Task details:
Look through the listing below for lines containing "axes". State how many there are, and nothing else.

================================

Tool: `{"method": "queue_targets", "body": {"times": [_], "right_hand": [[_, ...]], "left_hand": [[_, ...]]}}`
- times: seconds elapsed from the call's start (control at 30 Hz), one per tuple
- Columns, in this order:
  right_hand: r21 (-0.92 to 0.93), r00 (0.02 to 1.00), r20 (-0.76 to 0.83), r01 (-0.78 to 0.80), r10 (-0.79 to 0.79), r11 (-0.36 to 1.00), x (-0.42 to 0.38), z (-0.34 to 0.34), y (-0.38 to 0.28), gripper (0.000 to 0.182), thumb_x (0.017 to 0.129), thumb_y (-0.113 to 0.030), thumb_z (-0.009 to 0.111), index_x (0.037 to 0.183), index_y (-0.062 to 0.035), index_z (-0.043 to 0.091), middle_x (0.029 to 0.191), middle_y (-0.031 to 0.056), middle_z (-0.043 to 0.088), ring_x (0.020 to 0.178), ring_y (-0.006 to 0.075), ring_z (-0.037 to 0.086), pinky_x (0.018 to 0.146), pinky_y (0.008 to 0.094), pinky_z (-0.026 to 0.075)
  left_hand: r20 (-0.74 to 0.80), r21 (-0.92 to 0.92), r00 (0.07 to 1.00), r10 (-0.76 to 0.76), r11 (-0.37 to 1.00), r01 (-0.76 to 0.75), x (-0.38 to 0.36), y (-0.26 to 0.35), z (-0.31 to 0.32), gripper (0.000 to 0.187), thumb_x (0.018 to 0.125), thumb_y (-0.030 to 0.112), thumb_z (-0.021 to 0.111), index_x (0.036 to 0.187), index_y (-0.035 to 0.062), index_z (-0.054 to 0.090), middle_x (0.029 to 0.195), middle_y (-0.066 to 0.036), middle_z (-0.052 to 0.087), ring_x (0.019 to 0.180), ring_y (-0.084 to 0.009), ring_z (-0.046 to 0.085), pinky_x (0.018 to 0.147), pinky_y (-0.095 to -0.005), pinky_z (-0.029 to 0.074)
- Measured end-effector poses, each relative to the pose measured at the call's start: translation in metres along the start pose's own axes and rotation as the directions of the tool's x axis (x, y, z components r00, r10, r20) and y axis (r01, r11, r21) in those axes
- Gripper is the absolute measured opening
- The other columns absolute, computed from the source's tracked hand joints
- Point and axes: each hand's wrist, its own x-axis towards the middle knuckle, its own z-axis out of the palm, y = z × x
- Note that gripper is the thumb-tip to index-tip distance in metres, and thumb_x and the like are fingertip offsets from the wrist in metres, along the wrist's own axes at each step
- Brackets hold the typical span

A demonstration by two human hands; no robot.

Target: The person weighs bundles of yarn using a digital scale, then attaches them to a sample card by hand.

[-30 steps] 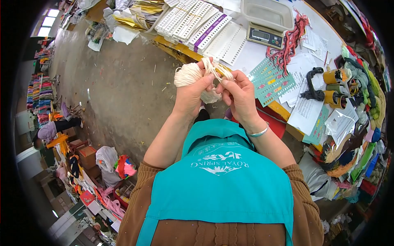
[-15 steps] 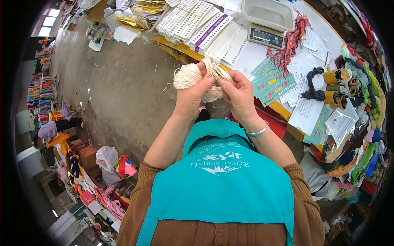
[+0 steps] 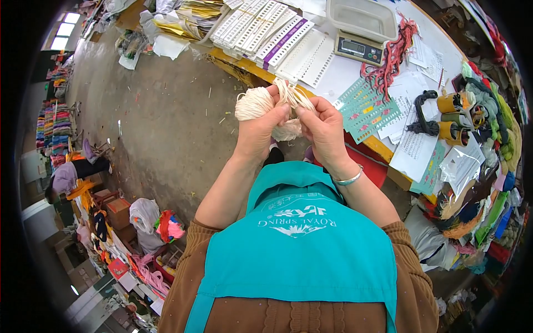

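Observation:
A cream skein of yarn [image 3: 254,104] is held up in front of my apron, between both hands. My left hand [image 3: 262,129] is closed around it, with the bundled part bulging out on the left side. With thumb and fingers pinched together, my right hand [image 3: 326,130] grips the looped strands at the skein's right end. Below the fingers hangs a pale, see-through bunch [image 3: 287,131], partly hidden, whose kind I cannot make out.
The worktable at upper right bears punched cards [image 3: 294,41], a digital scale [image 3: 359,49], a clear plastic tray [image 3: 363,19], red-pink thread [image 3: 388,61], green printed cards [image 3: 366,109] and dark yarn [image 3: 426,114]. Another person [image 3: 69,176] bends at far left near boxes and yarn.
My hands and the skein stay almost in place. The pale bunch below has shifted slightly, and the person at far left has moved a little.

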Motion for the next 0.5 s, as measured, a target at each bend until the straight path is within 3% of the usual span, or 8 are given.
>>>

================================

Expected answer:
3